Collected data entries:

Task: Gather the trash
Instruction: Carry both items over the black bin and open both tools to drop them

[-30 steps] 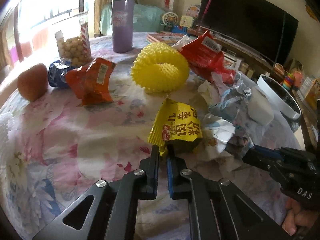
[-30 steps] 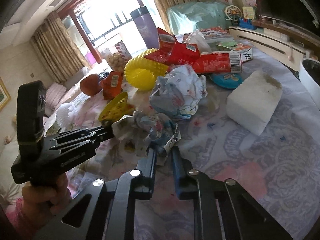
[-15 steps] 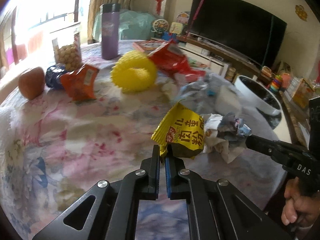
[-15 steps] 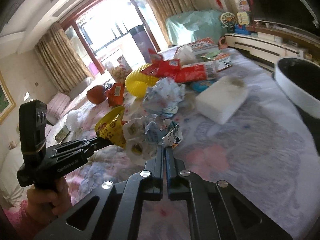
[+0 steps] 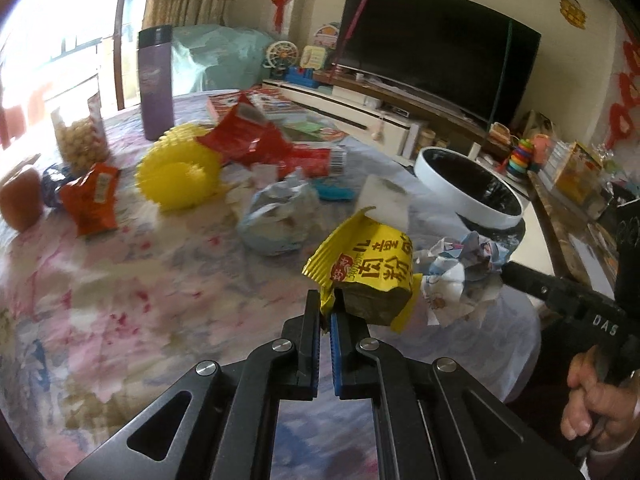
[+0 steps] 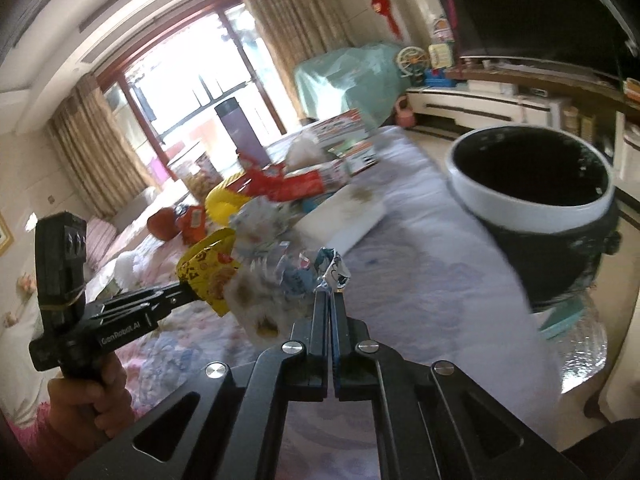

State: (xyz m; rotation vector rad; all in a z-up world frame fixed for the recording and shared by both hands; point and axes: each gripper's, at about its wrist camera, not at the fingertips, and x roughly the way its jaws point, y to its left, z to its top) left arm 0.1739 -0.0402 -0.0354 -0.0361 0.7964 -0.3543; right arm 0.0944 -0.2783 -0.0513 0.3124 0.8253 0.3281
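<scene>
Nearest the left wrist camera, the left gripper point(image 5: 326, 312) has its black fingers pinched tight on a lower corner of the yellow crinkled snack wrapper with dark printed characters point(image 5: 368, 276), which hangs clear of the flowered tablecloth point(image 5: 120, 300). Just beside it, the right gripper point(image 6: 329, 298) is clamped on the edge of a crumpled white paper wad with blue cartoon print point(image 6: 292, 276); the wad bulges to the left of the fingertips and almost touches the yellow wrapper. A person's hand point(image 6: 90, 400) grips the left tool's handle.

The step in hand looks like carrying both pieces to the round black bin with a white rim point(image 6: 532, 184), which stands past the table edge on the right. To do it well, each grip should stay firm until its piece is fully over the opening, since both are held only by a thin edge and could slip. The right gripper is closer to the bin, so it makes sense to let it drop first and clear out, leaving room for the left. Releasing low over the rim would stop the light wrapper drifting.

Farther across the table more trash waits: a white foam block point(image 5: 386, 204), a larger crumpled pale paper ball point(image 5: 280, 216), a yellow spiky foam fruit net point(image 5: 180, 172), red foil packets point(image 5: 248, 140) and an orange snack pouch point(image 5: 90, 204). Beyond them stands a tall purple tumbler point(image 5: 155, 84), probably not trash.
</scene>
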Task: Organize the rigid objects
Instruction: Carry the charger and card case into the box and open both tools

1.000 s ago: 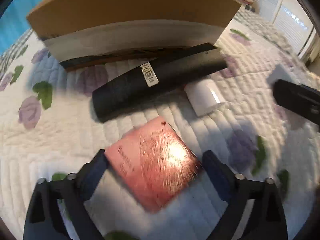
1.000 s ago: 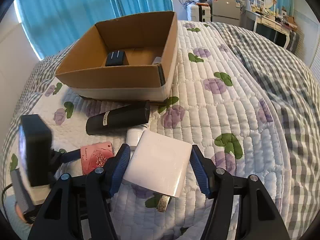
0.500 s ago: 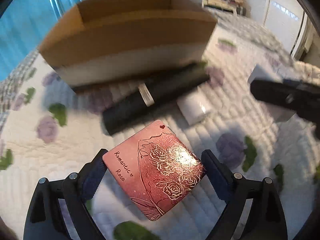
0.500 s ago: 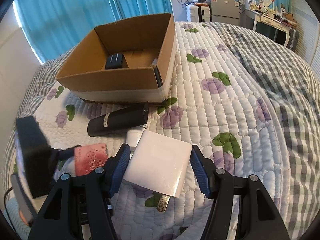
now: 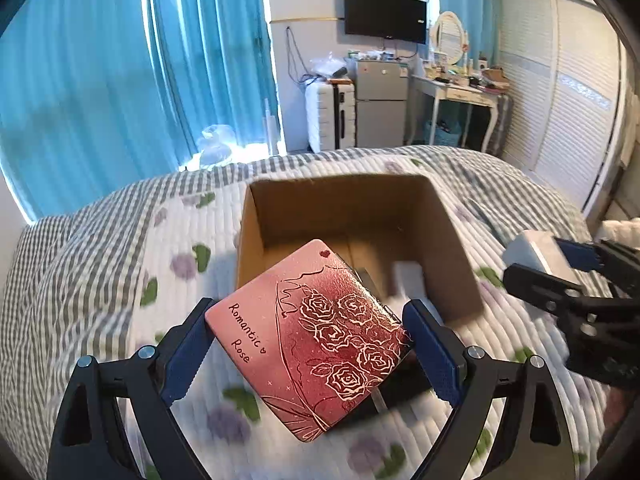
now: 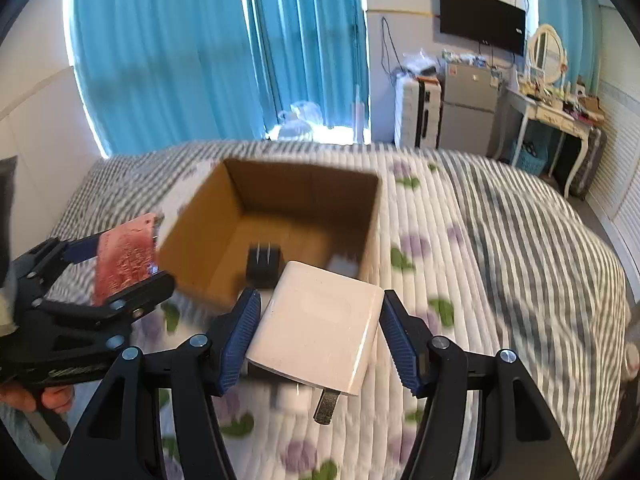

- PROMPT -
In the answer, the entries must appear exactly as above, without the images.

- EXPECTED ANSWER -
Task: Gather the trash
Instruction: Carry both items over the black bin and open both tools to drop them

[-30 steps] 
[-30 steps] 
[-15 steps] 
[-15 steps] 
[+0 steps] 
[+0 steps] 

State: (xyz m; rotation vector rad; all in a z-up world frame fixed for the recording and shared by both hands; point and axes: each gripper's, at about its wrist camera, not at the fingertips, and x roughly the way its jaws point, y to its left, z to its top) left arm 0.1739 -0.0402 -0.0354 -0.0361 0.7964 -0.3543; right arm 0.0944 -0.2783 -0.0513 0.3124 0.8253 0.3281
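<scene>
Nearest the left wrist camera, the left gripper point(image 5: 326, 312) has its black fingers pinched tight on a lower corner of the yellow crinkled snack wrapper with dark printed characters point(image 5: 368, 276), which hangs clear of the flowered tablecloth point(image 5: 120, 300). Just beside it, the right gripper point(image 6: 329, 298) is clamped on the edge of a crumpled white paper wad with blue cartoon print point(image 6: 292, 276); the wad bulges to the left of the fingertips and almost touches the yellow wrapper. A person's hand point(image 6: 90, 400) grips the left tool's handle.

The step in hand looks like carrying both pieces to the round black bin with a white rim point(image 6: 532, 184), which stands past the table edge on the right. To do it well, each grip should stay firm until its piece is fully over the opening, since both are held only by a thin edge and could slip. The right gripper is closer to the bin, so it makes sense to let it drop first and clear out, leaving room for the left. Releasing low over the rim would stop the light wrapper drifting.

Farther across the table more trash waits: a white foam block point(image 5: 386, 204), a larger crumpled pale paper ball point(image 5: 280, 216), a yellow spiky foam fruit net point(image 5: 180, 172), red foil packets point(image 5: 248, 140) and an orange snack pouch point(image 5: 90, 204). Beyond them stands a tall purple tumbler point(image 5: 155, 84), probably not trash.
</scene>
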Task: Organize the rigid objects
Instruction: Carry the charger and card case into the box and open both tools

1.000 s ago: 
1.000 s ago: 
0.500 s ago: 
0.500 s ago: 
now: 
now: 

Nothing remains to be added to the exercise.